King also argues that several comments by the prosecutor during opening and closing arguments were so improper as to constitute prosecutorial misconduct[1] and that the trial court erred in overruling his objections to these comments. A conviction will not be overturned unless a prosecutor's comment is so prejudicial that it vitiates the entire trial. State v. Murray, 443 So.2d 955 (Fla. 1984). Any error in prosecutorial comments is harmless, however, if there is no reasonable possibility that those comments affected the verdict. Watts v. State, 593 So.2d 198 (Fla.), cert. denied, ___ U.S. ___, 112 S.Ct. 3006, 120 L.Ed.2d 881 (1992); Murray. After reviewing this record, we conclude that the comments did not affect the verdict and that any error was, therefore, harmless.

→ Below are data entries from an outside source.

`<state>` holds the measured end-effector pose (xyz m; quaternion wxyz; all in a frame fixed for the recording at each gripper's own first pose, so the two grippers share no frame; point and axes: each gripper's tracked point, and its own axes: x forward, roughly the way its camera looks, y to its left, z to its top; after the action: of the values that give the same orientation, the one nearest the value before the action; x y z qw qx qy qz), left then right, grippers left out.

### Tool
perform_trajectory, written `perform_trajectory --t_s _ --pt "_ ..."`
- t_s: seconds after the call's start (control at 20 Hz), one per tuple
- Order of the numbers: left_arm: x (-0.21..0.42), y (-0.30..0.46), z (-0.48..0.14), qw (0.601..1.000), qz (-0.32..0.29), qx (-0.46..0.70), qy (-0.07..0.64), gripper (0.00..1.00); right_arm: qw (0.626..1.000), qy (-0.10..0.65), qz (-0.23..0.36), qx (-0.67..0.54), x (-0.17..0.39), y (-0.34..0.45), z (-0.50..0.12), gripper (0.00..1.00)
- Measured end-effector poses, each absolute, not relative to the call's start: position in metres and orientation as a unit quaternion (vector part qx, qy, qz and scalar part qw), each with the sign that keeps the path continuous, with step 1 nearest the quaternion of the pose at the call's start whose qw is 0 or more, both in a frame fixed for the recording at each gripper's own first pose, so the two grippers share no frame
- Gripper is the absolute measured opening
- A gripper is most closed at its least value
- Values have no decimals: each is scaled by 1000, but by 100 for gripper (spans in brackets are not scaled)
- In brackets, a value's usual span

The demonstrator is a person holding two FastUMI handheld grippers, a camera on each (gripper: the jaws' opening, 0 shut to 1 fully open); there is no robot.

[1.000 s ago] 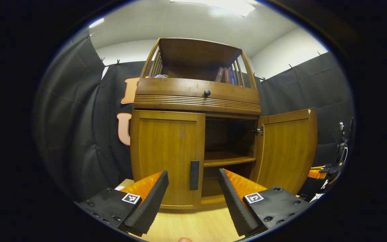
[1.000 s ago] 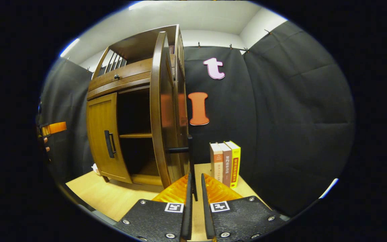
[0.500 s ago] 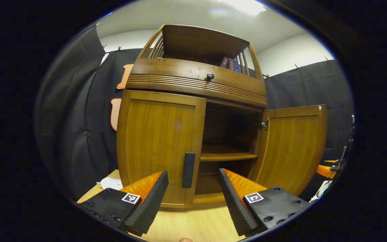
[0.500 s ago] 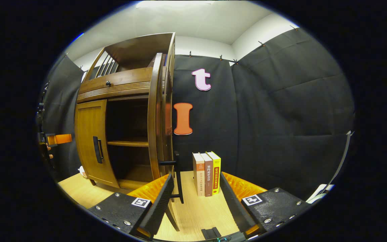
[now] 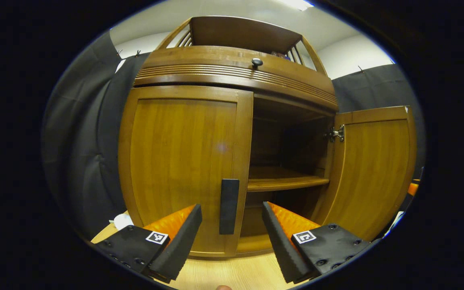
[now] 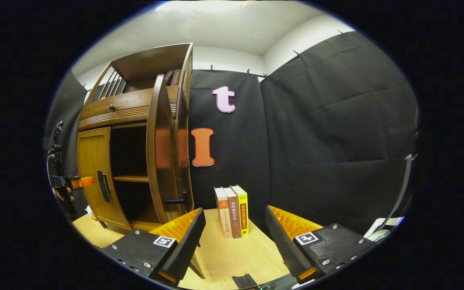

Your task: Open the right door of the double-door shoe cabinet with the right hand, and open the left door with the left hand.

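**Right door open; left door pending**

The shoe cabinet (image 5: 232,72) stands on the tabletop (image 6: 236,257). Its right door (image 5: 371,169) is swung wide; the right gripper (image 6: 234,237) sits clear of it, jaws spread wide and empty. The left door (image 5: 181,169) is shut. The left gripper (image 5: 232,233), jaws wide, faces the dark handle (image 5: 229,206) without touching. Judged next: advance, close on the handle, pull outward on the hinge arc.
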<state>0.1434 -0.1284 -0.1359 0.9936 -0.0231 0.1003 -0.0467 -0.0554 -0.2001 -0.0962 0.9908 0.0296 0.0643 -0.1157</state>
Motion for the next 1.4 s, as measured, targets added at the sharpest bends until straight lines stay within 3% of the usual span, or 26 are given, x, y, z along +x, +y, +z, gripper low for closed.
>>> perform_trajectory --t_s 0.45,0.7,0.8,0.85,0.9,1.05,1.1,1.4 --pt "187 -129 -181 989 -33 -28 142 96 989 64 -127 32 -55 -211 -104 92" --pt "197 -128 -180 992 -29 -10 126 77 989 61 -126 42 -53 -209 -104 92" --pt "202 -125 -180 992 -25 -8 122 84 989 58 -125 47 -53 -208 -103 92" --pt "201 -126 -182 992 -28 -9 125 74 989 58 -126 48 -52 -208 -103 92" --pt "202 -125 -185 991 -24 -11 128 74 989 59 -127 47 -53 -208 -103 92" --pt "204 -124 -191 990 -24 -22 136 44 989 58 -126 42 -54 -208 -101 92" --pt "204 -124 -191 990 -25 -22 135 48 990 57 -126 39 -56 -208 -101 92" --pt "204 -127 -192 990 -41 6 136 40 990 58 -122 38 -58 -204 -99 92"
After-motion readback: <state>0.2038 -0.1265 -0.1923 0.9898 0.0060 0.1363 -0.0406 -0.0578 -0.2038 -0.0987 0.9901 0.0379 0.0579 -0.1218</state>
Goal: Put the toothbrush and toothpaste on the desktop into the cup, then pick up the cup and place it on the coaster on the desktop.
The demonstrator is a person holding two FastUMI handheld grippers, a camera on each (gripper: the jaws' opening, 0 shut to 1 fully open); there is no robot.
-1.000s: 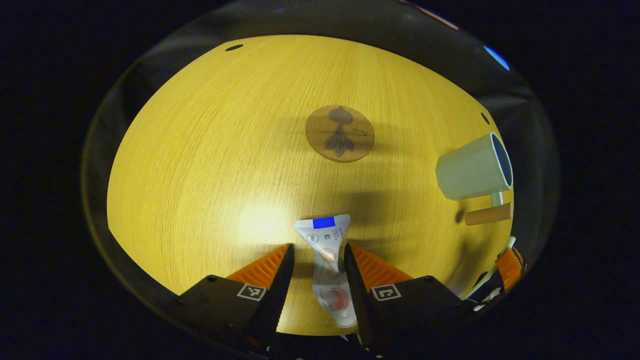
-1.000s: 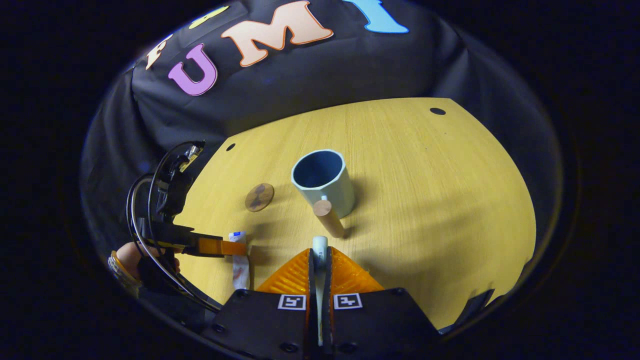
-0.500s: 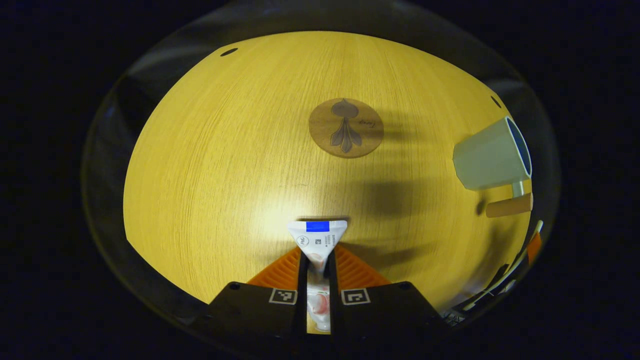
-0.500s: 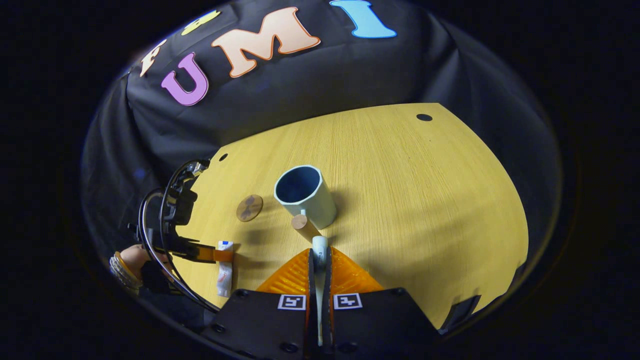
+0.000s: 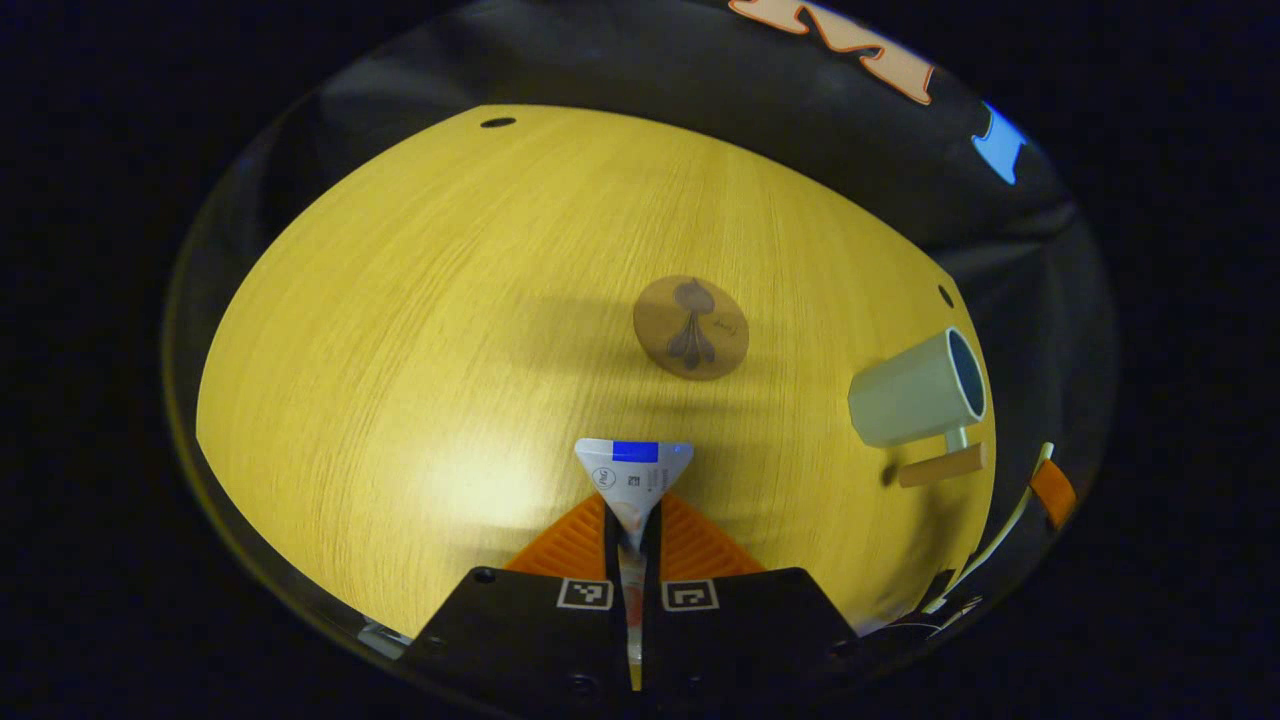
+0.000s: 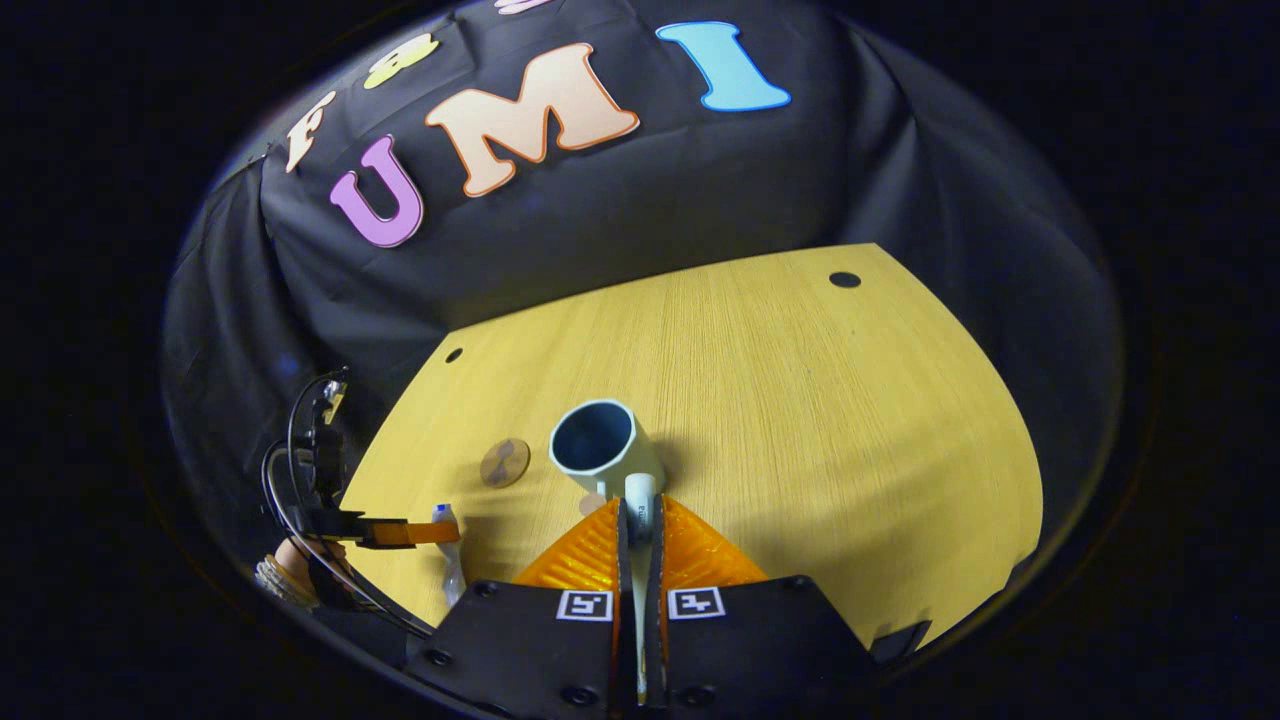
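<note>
White toothpaste tube (image 5: 634, 478), blue band at flat crimped end: clamped between left gripper fingers. White toothbrush (image 6: 639, 497): pinched in right gripper. Pale green mug (image 5: 912, 392), wooden handle: upright on desktop. Round wooden coaster (image 5: 691, 327), leaf motif: flat, near mug.

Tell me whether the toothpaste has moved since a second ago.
Yes. The toothpaste, once flat on the table, now hangs lifted in the left claw, beside the coaster.

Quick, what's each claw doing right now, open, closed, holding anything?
Left claw: closed on the toothpaste, both fingers pressing its sides.
Right claw: closed on the toothbrush, whose end sticks out between the fingers.
</note>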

The state introduced several photographs of the victim, including a full-length view of the back of her body. The medical examiner said that photograph would put the location of the wound into perspective for the jury, and the court overruled King's objection that the photograph was so shocking as to outweigh its relevance. The test of admissibility of photographs is relevance, and they are "admissible where they assist the medical examiner in explaining to the jury the nature and manner in which the wounds were inflicted." Bush v. State, 461 So.2d 936, 939 (Fla. 1984), cert. denied, 475 U.S. 1031, 106 S.Ct. 1237, 89 L.Ed.2d 345 (1986). The photograph in question meets this test, and we see no error in its being admitted.
Competent, substantial evidence supports King's convictions, and we affirm them. Turning to the sentencing phase, however, several problems require that we vacate King's death sentence and his life sentence for attempted murder and remand for resentencing.
During closing argument at the penalty phase, the prosecutor gave a dissertation on evil that King now argues amounted to admonishing the jurors that "they would be cooperating with evil and would themselves be involved in evil just like" King if they recommended life imprisonment. Closing argument "must not be used to inflame the minds and passions of the jurors so that their verdict reflects an emotional response to the crime or the defendant." Bertolotti v. State, 476 So.2d 130, 134 (Fla. 1985). Furthermore, if "comments in closing argument are intended to and do inject elements of emotion and fear into the jury's deliberations, a prosecutor has ventured far outside the scope of proper argument." Garron v. State, 528 So.2d 353, 359 (Fla. 1988). We agree with King that the instant prosecutor went too far with this argument and that King must be *489 given a new sentencing proceeding before a jury.
King also argues that the trial judge deferred to the jury's death recommendation rather than making an independent determination of the appropriate sentence and that the findings in support of the death sentence are not unmistakably clear. We remind the judge that, even though a jury determination is entitled to great weight, "the judge is required to make an independent determination, based on the aggravating and mitigating factors."[2]Grossman v. State, 525 So.2d 833, 840 (Fla. 1988), cert. denied, 489 U.S. 1071, 109 S.Ct. 1354, 103 L.Ed.2d 822 (1989); Rogers v. State, 511 So.2d 526 (Fla. 1987), cert. denied, 484 U.S. 1020, 108 S.Ct. 733, 98 L.Ed.2d 681 (1988). As we stated in Holmes v. State, 374 So.2d 944, 950 (Fla. 1979), cert. denied, 446 U.S. 913, 100 S.Ct. 1845, 64 L.Ed.2d 267 (1980):
There is no prescribed form for the order containing the findings of mitigating and aggravating circumstances.